= TO DO =
Repeat the stretch of entries below from the line with "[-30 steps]" through the line with "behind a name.". Include both ends and add nothing.

= INPUT FOR THIS TASK =

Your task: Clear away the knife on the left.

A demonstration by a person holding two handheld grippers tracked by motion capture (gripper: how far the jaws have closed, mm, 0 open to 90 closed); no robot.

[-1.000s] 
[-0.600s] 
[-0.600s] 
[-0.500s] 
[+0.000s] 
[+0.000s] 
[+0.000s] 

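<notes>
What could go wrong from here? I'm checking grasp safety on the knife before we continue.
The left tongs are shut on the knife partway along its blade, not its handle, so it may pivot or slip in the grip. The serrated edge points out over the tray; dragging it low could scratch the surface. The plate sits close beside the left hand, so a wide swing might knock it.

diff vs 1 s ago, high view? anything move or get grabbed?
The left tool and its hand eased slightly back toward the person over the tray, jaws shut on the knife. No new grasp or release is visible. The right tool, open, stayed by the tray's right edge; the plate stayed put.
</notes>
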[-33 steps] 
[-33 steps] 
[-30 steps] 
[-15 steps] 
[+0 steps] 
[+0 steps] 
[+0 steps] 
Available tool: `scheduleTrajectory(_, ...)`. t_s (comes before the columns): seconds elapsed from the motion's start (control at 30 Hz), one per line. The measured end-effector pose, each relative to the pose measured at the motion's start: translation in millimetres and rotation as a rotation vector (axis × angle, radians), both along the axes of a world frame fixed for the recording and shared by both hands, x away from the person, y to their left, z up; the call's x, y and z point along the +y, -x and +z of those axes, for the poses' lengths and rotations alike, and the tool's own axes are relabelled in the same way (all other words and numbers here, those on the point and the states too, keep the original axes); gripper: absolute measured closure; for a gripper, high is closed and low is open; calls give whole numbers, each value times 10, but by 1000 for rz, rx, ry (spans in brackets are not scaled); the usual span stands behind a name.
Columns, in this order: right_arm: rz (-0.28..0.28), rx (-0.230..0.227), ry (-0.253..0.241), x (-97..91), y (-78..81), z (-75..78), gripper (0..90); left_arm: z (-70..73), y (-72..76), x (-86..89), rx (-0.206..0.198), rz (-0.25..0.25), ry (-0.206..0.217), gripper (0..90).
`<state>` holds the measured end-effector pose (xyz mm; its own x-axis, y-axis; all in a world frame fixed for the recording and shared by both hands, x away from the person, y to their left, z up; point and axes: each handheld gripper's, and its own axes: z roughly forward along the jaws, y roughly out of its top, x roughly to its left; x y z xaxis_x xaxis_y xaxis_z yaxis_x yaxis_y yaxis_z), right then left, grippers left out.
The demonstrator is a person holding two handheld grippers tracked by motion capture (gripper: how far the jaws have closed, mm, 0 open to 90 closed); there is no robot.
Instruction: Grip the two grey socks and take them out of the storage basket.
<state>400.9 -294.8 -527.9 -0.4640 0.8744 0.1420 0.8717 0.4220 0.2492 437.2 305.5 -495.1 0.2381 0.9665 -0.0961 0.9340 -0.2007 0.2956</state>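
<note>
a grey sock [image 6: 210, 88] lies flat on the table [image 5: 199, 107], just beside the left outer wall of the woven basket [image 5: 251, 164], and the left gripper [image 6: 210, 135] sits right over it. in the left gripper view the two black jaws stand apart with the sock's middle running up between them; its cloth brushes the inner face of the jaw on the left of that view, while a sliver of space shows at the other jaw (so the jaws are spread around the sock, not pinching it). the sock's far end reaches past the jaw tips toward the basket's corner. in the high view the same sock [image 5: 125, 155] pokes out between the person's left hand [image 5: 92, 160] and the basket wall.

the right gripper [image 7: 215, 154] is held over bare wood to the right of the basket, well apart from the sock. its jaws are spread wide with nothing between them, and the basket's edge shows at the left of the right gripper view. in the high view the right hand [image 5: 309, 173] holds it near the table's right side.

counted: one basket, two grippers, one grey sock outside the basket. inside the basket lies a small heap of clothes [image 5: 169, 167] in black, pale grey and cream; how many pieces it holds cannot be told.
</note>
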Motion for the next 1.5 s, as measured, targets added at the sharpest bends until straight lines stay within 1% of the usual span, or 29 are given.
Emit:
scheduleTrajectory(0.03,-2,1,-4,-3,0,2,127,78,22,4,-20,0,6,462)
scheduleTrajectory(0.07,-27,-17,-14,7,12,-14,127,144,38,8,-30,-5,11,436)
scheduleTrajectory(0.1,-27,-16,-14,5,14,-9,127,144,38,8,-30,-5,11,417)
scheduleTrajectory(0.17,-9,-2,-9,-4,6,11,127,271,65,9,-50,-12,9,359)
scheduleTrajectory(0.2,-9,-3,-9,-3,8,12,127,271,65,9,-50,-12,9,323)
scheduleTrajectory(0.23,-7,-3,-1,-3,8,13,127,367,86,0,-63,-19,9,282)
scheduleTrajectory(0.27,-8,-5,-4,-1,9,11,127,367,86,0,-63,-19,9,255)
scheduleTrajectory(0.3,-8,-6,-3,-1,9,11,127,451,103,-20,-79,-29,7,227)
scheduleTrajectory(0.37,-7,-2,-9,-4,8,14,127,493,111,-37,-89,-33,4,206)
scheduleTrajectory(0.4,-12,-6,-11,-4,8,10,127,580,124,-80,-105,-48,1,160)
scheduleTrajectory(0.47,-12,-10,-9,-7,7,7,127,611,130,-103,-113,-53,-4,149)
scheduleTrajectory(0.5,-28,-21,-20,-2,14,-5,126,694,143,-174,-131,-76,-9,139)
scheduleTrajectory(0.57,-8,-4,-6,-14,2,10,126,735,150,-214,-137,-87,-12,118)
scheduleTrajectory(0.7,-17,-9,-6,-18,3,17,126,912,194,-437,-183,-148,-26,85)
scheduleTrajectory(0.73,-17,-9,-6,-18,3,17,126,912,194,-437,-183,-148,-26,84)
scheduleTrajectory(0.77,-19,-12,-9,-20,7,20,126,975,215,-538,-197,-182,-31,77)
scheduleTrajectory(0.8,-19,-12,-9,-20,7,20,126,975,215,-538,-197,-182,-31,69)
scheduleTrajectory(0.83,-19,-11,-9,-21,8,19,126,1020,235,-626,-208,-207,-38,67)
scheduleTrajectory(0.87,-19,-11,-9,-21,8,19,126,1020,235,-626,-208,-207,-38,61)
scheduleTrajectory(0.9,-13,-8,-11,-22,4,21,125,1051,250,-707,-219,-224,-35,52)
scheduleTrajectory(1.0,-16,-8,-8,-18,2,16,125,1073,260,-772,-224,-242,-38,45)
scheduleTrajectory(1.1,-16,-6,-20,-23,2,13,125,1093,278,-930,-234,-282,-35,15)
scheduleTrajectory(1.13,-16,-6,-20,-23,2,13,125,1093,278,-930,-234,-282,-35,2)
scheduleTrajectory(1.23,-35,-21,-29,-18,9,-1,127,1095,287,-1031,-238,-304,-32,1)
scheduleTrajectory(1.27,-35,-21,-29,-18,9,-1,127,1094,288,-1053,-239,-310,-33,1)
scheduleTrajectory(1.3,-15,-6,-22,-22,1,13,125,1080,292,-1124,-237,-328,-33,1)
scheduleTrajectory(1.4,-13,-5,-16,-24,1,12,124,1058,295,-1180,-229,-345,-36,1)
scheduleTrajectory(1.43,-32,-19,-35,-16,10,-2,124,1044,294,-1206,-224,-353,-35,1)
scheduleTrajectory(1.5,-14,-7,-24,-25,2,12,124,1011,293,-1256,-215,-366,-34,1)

= WRITTEN ANSWER =
[-30 steps] 
[-15 steps] 
[+0 steps] 
[+0 steps] 
[+0 steps] 
Available tool: `scheduleTrajectory(_, ...)`. t_s (comes before the columns): seconds elapsed from the motion's start (control at 30 Hz), one per line. The measured end-effector pose, each relative to the pose measured at the motion's start: translation in millimetres and rotation as a rotation vector (axis × angle, radians), both along the axes of a world frame fixed for the recording and shared by both hands, x away from the person, y to their left, z up; the call's x, y and z point along the +y, -x and +z of those axes, for the poses' lengths and rotations alike, and the tool's own axes are relabelled in the same way (all other words and numbers here, those on the point and the states too, keep the original axes); gripper: absolute measured closure; for a gripper, high is closed and low is open; calls give whole numbers, each value times 10, but by 1000 for rz, rx, ry (spans in brackets are not scaled); the usual span stands behind a name.

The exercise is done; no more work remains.